Hahahaha. Biru jadi tidak fokus dibuatnya.
Setelah cukup lama berpikir, akhirnya Biru tersenyum lebar. Dia dapat ide. Langsung saja Biru mengambil laptop Ausans, mengirim pesan ke pengirim pesan tadi.
"Gimana?" tanya Ausans.
"Jadi gini, kita minta bantuan untuk ngirim jemputan buat Cassini dan Thor. Kita minta mereka jemput besok sore setelah orang di Merapi ketemu dan kita pilih tempat sekalian. Di sana kita juga bakal tahu dia makhluk asing alias alien bukan. Aku sendiri yakin kalau itu manusia. Mungkin Kota Tasik tadi cuma buat peralihan, kita nggak benar-benar maksudnya. Dan ya, kalau dia bener manusia, walau aku yakin itu emang manusia, kita bisa sekalian pergi saat itu juga."

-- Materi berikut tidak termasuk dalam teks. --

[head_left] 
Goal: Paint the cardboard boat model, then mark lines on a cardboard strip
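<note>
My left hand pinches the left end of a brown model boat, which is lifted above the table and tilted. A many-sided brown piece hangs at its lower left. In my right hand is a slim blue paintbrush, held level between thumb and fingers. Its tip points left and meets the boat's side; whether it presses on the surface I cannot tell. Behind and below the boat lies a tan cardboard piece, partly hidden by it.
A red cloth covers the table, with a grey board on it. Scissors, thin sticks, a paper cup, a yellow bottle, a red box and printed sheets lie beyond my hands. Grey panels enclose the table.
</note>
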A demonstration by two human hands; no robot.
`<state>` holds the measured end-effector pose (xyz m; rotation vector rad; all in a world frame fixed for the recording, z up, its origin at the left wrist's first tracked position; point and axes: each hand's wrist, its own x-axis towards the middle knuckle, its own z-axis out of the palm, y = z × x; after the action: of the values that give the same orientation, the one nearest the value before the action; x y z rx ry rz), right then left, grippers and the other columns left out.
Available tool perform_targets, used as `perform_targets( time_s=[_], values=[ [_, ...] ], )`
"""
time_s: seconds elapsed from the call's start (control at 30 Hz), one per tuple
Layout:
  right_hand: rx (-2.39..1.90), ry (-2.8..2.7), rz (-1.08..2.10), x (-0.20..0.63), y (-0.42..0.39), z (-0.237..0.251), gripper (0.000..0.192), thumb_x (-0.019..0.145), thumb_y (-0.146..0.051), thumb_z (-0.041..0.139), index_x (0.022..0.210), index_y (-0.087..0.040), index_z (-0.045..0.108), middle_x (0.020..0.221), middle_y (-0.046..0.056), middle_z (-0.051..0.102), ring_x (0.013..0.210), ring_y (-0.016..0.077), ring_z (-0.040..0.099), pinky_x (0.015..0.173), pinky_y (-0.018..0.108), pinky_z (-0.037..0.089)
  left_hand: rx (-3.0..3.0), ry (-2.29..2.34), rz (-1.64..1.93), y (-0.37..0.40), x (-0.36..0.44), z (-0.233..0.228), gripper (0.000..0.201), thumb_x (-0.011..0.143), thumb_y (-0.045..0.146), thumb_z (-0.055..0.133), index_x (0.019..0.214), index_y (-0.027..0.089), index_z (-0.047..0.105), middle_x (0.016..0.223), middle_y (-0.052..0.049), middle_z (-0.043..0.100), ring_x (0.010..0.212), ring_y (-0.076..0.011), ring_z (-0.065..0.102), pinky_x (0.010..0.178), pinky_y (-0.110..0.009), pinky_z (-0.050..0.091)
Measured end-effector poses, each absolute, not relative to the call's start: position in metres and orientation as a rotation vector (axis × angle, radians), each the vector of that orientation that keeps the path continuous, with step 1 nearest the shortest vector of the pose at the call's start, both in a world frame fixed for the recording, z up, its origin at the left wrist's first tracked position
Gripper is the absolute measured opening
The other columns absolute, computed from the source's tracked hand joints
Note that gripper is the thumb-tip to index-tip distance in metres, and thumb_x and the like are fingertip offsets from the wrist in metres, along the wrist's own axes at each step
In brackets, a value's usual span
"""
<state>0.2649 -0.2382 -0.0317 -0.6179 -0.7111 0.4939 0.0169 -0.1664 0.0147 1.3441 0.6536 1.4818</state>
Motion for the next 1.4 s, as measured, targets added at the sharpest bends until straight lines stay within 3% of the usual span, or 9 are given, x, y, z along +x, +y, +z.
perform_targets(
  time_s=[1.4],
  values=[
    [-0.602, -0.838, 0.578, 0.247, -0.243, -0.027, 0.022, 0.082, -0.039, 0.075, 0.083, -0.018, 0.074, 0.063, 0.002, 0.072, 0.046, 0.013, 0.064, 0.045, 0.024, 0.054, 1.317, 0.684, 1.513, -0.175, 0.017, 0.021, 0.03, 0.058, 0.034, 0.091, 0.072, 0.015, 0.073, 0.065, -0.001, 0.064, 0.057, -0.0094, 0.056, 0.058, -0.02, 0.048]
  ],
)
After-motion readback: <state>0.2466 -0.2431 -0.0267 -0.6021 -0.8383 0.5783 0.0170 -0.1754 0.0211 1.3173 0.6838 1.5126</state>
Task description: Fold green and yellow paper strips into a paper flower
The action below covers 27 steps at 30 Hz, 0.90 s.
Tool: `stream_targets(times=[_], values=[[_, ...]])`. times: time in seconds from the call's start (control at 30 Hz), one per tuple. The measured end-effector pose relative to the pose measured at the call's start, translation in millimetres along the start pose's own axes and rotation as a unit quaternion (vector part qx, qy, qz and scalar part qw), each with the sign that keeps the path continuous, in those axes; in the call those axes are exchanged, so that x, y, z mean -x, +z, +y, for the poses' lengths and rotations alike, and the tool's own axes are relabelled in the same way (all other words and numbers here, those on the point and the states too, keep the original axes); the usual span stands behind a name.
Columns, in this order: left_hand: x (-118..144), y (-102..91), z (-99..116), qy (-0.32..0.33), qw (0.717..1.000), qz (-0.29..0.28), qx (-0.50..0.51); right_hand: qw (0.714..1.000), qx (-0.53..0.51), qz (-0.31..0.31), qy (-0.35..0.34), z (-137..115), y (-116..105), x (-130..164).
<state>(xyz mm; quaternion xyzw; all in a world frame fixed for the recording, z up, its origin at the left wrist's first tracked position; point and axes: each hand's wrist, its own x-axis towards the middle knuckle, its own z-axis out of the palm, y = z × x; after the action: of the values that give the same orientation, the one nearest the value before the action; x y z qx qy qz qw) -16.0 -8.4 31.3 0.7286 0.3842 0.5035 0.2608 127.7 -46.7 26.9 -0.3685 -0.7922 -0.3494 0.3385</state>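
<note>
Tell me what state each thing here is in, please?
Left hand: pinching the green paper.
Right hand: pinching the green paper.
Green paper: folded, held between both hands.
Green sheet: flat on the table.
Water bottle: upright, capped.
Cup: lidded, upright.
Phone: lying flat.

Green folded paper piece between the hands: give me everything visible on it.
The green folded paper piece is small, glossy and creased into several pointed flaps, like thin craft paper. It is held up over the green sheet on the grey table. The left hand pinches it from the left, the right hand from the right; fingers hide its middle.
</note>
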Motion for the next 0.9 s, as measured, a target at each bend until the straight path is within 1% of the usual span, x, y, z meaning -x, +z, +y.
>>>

"Gimana kalau mereka nolak? Atau gimana kalau pesan yang kamu kirim udah diretas mereka dan undang mereka buat tangkap kita? Lagian kenapa kita nggak pergi dari Jogja sendiri aja, sih?" Ausans menghunjami Biru dengan banyak pertanyaan.
"Kita tunggu balasan mereka dulu. Tapi hasil akhir bakalan sama, kalau kita nggak ditangkap di balaikota, kita bakal ditangkap di tempatempat jemput Thor dan Cassini. Kita harus ambil resiko, gimanapun caranya. Lagian aku jadi nggak yakin kalau mereka incar kita. Terus, kalau kita pergi dari Jogja sendiri, justru kemungkinan ditangkap lebih besar. Kita nggak tahu kan, mungkin tim di sana punya senjata berat dan lengkap," jelas Biru. Ausans mengangguk. Mulai paham dengan maksud Biru. "Aku juga udah ada ide tempat penjemputan Thor dan Cassini," lanjutnya.
"Di mana?"
"Brimob. Sekalian kita ambil senjata buat jaga-jaga kalau ada sesuatu yang nggak diinginkan."
Ausans tersenyum lalu mengangguk. Ide yang cemerlang.